> _Problem to work on_
Restate word for word the lines of the entries below, starting with the line that holds "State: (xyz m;" and ending with the line that holds "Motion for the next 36", and no others.

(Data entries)
=== Begin Enclosure ===

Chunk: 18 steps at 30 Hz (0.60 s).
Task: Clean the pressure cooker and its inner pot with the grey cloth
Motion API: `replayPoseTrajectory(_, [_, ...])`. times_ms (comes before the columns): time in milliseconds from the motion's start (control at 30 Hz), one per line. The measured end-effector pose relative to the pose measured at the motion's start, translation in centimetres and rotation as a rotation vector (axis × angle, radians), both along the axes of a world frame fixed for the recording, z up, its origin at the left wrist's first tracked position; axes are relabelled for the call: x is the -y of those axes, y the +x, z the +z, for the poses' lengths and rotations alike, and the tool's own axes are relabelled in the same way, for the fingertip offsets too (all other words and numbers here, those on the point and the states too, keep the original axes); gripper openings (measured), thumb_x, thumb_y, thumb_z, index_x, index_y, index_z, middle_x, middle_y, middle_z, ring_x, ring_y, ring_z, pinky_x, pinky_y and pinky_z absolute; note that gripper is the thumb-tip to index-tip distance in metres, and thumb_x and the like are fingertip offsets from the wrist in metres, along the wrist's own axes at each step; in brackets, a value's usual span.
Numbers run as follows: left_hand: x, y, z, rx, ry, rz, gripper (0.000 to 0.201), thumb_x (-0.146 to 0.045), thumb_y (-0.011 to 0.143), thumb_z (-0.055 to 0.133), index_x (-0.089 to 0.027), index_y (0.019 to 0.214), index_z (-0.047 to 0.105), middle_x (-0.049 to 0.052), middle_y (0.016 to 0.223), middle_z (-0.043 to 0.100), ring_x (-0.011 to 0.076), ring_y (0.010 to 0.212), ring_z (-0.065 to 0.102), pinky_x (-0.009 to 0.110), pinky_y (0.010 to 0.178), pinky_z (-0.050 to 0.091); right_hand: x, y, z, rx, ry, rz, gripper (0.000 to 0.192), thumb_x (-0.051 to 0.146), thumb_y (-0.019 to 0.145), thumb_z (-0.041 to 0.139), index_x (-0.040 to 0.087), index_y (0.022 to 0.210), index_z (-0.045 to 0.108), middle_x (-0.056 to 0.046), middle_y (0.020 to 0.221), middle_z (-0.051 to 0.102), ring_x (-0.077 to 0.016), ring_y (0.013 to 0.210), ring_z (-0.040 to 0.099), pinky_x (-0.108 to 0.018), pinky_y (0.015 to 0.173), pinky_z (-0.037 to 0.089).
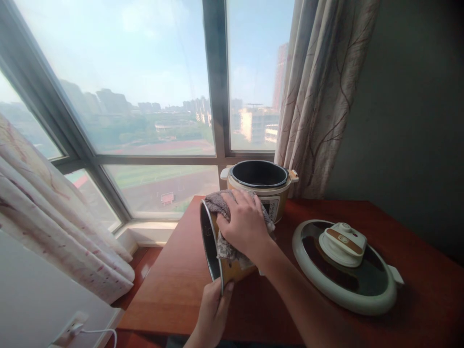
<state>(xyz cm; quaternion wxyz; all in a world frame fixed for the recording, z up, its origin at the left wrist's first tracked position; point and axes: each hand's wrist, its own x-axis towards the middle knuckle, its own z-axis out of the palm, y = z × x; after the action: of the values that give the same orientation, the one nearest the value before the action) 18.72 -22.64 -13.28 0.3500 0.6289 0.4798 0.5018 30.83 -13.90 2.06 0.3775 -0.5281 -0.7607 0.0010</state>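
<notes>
A large window (pixel 145 96) is seen at the far side, with city buildings and a sports field outside. Patterned curtains (pixel 319 87) are hung at far right, and another curtain (pixel 54 222) at near left. A grey wall (pixel 409 106) is seen on the right.

A reddish wooden desk (pixel 174 280) is set below the window. A cooker (pixel 259 188) is stood at the far edge of the desk, open, dark inside, with a control panel on its front. A round lid (pixel 344 266) with a cream rim and a knob on top is laid flat on the desk at right, apart from the cooker.

An inner pot (pixel 217 251) is held tipped on its side just in front of the cooker, mouth turned left, its base toward the right. A grey cloth (pixel 224 205) is draped over the pot's upper side.

The right hand (pixel 246 224) is pressed flat on the cloth, fingers spread and curved over it, the cloth held against the pot. The left hand (pixel 213 309) is placed at the pot's near rim, fingers closed on the rim edge from below.

A white socket with a plugged cable (pixel 76 328) is seen at near left.
</notes>
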Motion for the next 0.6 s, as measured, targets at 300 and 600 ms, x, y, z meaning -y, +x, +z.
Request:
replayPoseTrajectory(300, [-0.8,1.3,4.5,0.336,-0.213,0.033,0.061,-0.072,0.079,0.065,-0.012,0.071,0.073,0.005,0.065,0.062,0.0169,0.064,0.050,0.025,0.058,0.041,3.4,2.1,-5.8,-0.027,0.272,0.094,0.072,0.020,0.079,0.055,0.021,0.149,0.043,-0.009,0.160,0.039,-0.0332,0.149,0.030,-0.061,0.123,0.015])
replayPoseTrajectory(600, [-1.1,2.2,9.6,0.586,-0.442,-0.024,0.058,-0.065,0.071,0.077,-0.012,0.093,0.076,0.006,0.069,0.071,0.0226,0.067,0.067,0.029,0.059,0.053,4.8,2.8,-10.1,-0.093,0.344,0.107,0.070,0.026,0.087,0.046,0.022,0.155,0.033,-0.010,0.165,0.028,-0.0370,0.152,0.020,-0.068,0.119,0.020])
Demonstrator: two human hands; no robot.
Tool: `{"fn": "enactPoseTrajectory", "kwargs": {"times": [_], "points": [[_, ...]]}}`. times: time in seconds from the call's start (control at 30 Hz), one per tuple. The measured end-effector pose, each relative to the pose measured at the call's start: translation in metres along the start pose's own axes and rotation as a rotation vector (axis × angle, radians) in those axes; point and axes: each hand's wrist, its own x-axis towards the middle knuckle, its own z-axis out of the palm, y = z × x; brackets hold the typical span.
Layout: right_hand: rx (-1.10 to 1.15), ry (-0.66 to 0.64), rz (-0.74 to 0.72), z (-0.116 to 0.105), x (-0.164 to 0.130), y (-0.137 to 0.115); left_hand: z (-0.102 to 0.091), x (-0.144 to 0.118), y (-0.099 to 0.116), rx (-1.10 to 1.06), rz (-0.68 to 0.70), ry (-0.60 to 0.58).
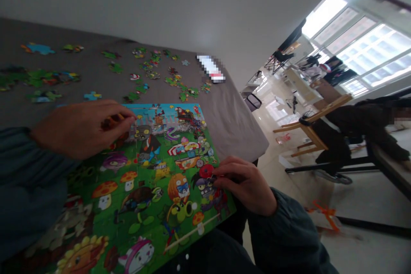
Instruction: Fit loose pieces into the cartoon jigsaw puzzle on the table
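Now the left hand [85, 126] pinches a small puzzle piece [111, 122] over the puzzle board [144, 188]. The right hand [245, 184] pinches a red piece [205, 171] at the board's edge.

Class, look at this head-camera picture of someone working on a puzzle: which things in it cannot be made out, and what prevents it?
Head view:
- Piece under the left hand: fingers cover it.
- Puzzle picture: near corner cut off by the frame edge, left part hidden by the sleeve.
- Small object at the table's far edge: blurred out.
- Loose pieces: too small for detail.
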Motion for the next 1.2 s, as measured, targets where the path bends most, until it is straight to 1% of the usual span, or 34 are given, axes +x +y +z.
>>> {"fn": "enactPoseTrajectory", "kwargs": {"times": [0.07,0.2,0.37,0.6,0.77,0.87,0.97,1.1,1.2], "points": [[-0.046,0.0,-0.046,0.002,-0.001,-0.002,-0.002,0.0,0.003,0.003,-0.025,-0.02],[-0.111,-0.051,-0.108,0.006,0.002,-0.003,-0.003,0.0,0.006,0.015,-0.061,-0.031],[-0.177,-0.072,-0.139,0.009,0.008,-0.002,-0.003,-0.001,0.005,-0.015,-0.022,-0.011],[-0.262,-0.062,-0.119,0.009,0.014,0.002,-0.005,-0.002,0.005,-0.023,0.002,-0.012],[-0.293,-0.071,-0.209,0.004,0.014,0.005,-0.002,-0.002,0.003,0.014,0.0,-0.021],[-0.376,-0.076,-0.314,0.003,0.008,0.0,0.001,-0.002,-0.001,0.012,0.003,-0.018],[-0.537,-0.053,-0.41,0.011,-0.004,-0.01,0.005,-0.002,-0.005,-0.001,0.008,-0.022],[-0.748,-0.058,-0.425,0.024,-0.02,-0.018,0.009,-0.003,-0.011,-0.016,0.037,0.0],[-0.804,-0.05,-0.399,0.026,-0.025,-0.017,0.012,-0.004,-0.014,-0.013,0.024,-0.016]]}}
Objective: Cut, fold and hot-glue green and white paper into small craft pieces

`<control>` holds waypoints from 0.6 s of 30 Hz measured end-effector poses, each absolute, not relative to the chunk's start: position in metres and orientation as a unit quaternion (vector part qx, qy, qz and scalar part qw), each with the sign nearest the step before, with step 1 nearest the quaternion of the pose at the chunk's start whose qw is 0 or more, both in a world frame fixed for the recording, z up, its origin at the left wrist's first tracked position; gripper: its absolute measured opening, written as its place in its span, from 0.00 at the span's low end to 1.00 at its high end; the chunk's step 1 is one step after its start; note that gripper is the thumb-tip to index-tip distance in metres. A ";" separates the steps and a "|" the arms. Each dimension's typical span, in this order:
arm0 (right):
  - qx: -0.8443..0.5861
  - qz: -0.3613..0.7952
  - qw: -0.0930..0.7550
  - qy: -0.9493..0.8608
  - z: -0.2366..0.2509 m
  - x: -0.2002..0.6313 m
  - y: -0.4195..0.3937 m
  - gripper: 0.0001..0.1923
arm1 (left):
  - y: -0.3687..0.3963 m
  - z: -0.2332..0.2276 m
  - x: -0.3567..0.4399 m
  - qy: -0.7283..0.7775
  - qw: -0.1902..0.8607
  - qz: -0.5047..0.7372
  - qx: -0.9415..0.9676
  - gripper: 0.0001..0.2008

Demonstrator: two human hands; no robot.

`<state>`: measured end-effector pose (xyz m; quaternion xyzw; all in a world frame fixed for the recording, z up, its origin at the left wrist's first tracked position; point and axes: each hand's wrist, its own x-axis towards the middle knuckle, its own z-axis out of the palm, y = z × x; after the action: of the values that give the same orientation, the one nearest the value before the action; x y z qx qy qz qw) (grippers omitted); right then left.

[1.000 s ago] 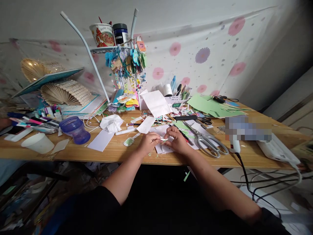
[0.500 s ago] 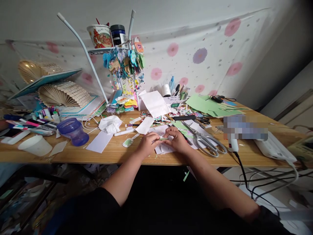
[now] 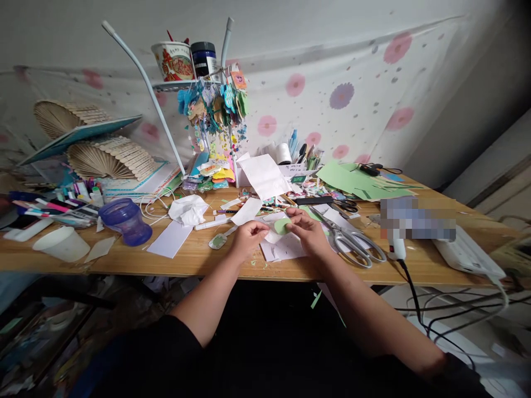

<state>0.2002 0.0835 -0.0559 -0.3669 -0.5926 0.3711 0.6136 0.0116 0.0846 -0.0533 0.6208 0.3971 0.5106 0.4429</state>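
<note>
A small rounded piece of green paper (image 3: 282, 226) is pinched between the thumb and fingers of my right hand (image 3: 306, 228), its flat face turned toward me. Just left of it, my left hand (image 3: 249, 237) is closed, thumb and fingertips pressed together. What the left fingertips grip, if anything, is too small to make out. A pale, thin sheet (image 3: 271, 235) shows between the two hands; whether either one holds it I cannot tell. Under the hands lie white paper sheets (image 3: 286, 249). Large silver scissors (image 3: 350, 243) rest beside my right hand.
A small green-and-white cutout (image 3: 217, 241), crumpled tissue (image 3: 188, 210), purple cup (image 3: 125, 222) and white cup (image 3: 62, 244) stand or lie leftward. Green sheets (image 3: 348, 179) are at the back right. A glue gun (image 3: 397, 247) with a black cord sits right, near the table's edge (image 3: 199, 272).
My hands have come apart slightly. The green paper, earlier seen edge-on between both hands, now faces me in my right hand. The view has shifted slightly.
</note>
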 end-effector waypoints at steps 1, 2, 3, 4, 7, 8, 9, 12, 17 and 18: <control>-0.357 0.408 0.626 -0.560 -0.056 0.200 0.084 0.13 | 0.085 -0.053 0.012 0.396 0.463 0.519 0.600 0.06; -0.346 0.440 0.630 -0.538 -0.056 0.200 0.084 0.13 | 0.085 -0.053 0.012 0.395 0.476 0.526 0.583 0.07; -0.336 0.466 0.626 -0.527 -0.055 0.200 0.084 0.13 | 0.086 -0.054 0.012 0.393 0.484 0.534 0.572 0.07; -0.329 0.483 0.617 -0.527 -0.054 0.200 0.083 0.13 | 0.086 -0.054 0.012 0.389 0.488 0.541 0.564 0.07; -0.336 0.495 0.577 -0.556 -0.053 0.196 0.081 0.12 | 0.088 -0.056 0.013 0.376 0.484 0.553 0.565 0.09; -0.343 0.492 0.566 -0.565 -0.053 0.195 0.081 0.11 | 0.088 -0.057 0.013 0.373 0.479 0.552 0.572 0.09; -0.349 0.490 0.557 -0.573 -0.053 0.194 0.081 0.11 | 0.088 -0.058 0.013 0.372 0.474 0.548 0.580 0.10; -0.356 0.481 0.551 -0.581 -0.053 0.191 0.083 0.11 | 0.088 -0.059 0.014 0.367 0.458 0.534 0.609 0.12; -0.390 0.492 0.525 -0.575 -0.056 0.190 0.086 0.12 | 0.086 -0.058 0.015 0.348 0.458 0.521 0.630 0.13; -0.396 0.492 0.525 -0.570 -0.057 0.191 0.087 0.12 | 0.085 -0.056 0.015 0.341 0.467 0.525 0.624 0.14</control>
<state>0.1906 0.0866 -0.0568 -0.3958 -0.5702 0.4921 0.5255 0.0149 0.0848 -0.0561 0.6244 0.3408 0.5248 0.4674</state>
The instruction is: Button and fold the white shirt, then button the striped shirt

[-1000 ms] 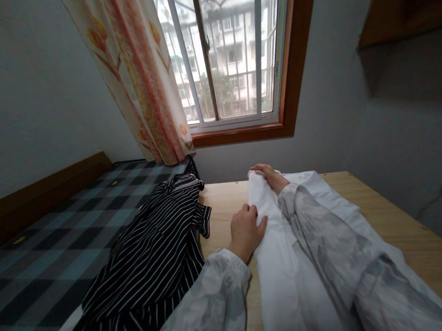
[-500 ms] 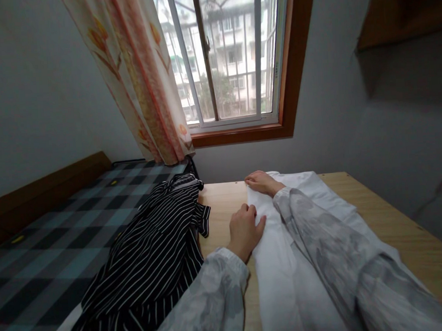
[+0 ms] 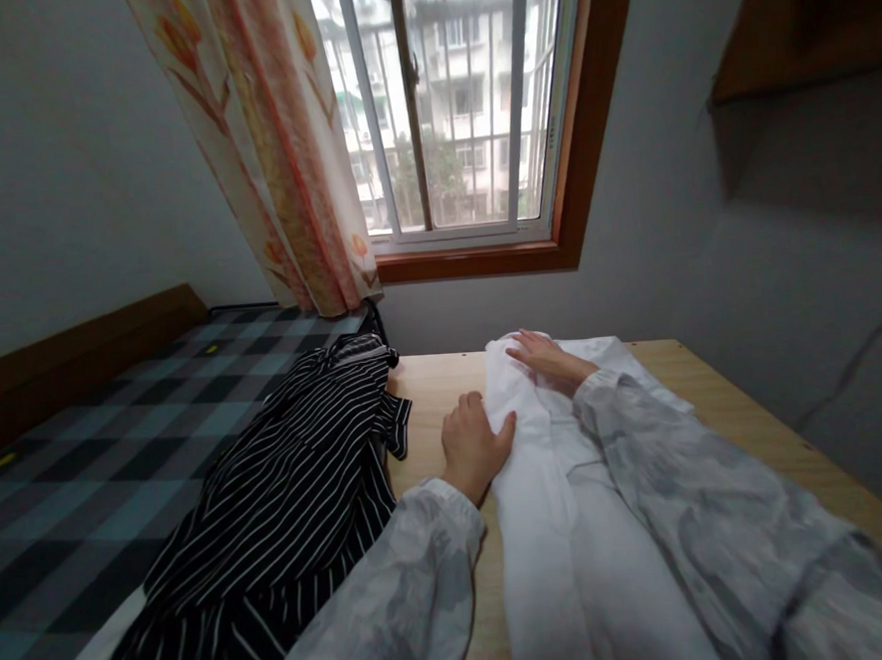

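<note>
Tabletop (image 3: 427,379) beneath white cloth (image 3: 547,533)

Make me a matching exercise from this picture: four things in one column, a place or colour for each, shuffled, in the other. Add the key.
Things:
1. White cloth
2. Striped garment
3. Curtain
4. Left hand

Places and colours:
A. Hanging beside the window
B. At the near-side edge of nothing but the white cloth, thumb spread
C. Black with pale lines
D. Under the right hand

Pairs: 1-D, 2-C, 3-A, 4-B
</note>
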The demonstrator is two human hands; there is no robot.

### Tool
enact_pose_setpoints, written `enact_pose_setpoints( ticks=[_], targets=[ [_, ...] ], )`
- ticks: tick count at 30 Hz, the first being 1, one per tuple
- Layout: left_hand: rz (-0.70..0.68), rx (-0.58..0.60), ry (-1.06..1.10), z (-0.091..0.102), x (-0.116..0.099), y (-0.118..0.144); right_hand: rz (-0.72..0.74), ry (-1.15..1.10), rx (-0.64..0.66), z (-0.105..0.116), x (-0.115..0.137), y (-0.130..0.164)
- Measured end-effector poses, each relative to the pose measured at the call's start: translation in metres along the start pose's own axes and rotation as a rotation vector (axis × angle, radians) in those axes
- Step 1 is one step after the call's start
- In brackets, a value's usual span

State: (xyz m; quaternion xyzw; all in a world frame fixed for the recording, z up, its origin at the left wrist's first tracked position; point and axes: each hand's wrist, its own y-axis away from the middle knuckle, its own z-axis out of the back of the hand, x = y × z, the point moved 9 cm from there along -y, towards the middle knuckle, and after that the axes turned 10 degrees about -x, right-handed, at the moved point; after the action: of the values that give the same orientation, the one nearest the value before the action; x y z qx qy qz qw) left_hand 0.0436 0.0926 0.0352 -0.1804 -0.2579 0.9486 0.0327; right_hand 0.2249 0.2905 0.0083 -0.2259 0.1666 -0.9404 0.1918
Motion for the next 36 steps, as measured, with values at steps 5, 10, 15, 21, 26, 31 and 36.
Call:
enact_pose_setpoints(
  ticks=[5, 10, 15, 21, 26, 31, 36],
  targets=[
    [0.057, 0.051, 0.084, -0.008, 0.01, -0.005, 0.072, 0.029, 0.092, 0.036, 0.015, 0.1],
    [0.046, 0.07, 0.124, -0.006, 0.007, -0.008, 0.156, -0.038, 0.052, 0.069, 0.053, 0.211],
    [0.017, 0.006, 0.082, -0.003, 0.001, -0.008, 0.109, 0.036, 0.019, 0.07, 0.067, 0.246],
    [0.099, -0.069, 0.14, -0.008, 0.018, -0.016, 0.093, 0.079, 0.051, 0.051, 0.061, 0.212],
    [0.018, -0.042, 0.313, -0.012, 0.027, -0.031, 0.1, 0.078, 0.083, 0.034, 0.059, 0.169],
    [-0.125, 0.016, 0.434, -0.013, 0.027, -0.038, 0.132, 0.019, 0.058, 0.033, 0.06, 0.144],
    [-0.061, -0.053, 0.461, -0.011, 0.038, -0.038, 0.094, -0.099, -0.245, 0.073, 0.08, 0.151]
  ],
)
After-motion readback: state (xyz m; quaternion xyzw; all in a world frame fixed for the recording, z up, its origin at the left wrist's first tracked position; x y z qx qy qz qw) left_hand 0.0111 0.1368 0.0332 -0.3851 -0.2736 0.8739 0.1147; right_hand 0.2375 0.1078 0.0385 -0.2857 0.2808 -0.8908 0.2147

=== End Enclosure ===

> _Your response_
State: (xyz m; quaternion xyzw; all in a world frame fixed for the recording, z up, its origin at the left wrist's first tracked position; point and axes: each hand's wrist, its own y-axis away from the middle knuckle, its own z-axis out of the back of the hand, x = y × z, the point moved 9 cm from there along -y, towards the middle knuckle, and after that the axes turned 10 degrees about -x, right-handed, at the moved point; after the action: of the values that give the same orientation, the one nearest the value before the action; x y z qx qy qz qw) left_hand 0.0436 0.0926 0.0352 -0.1804 -0.2579 0.9486 0.0327; right_hand 0.2249 0.2905 0.0083 -0.2259 0.1666 -0.9404 0.1918
Motion for the next 36 steps, as measured, with values at steps 5, 10, 15, 21, 26, 31 and 36.

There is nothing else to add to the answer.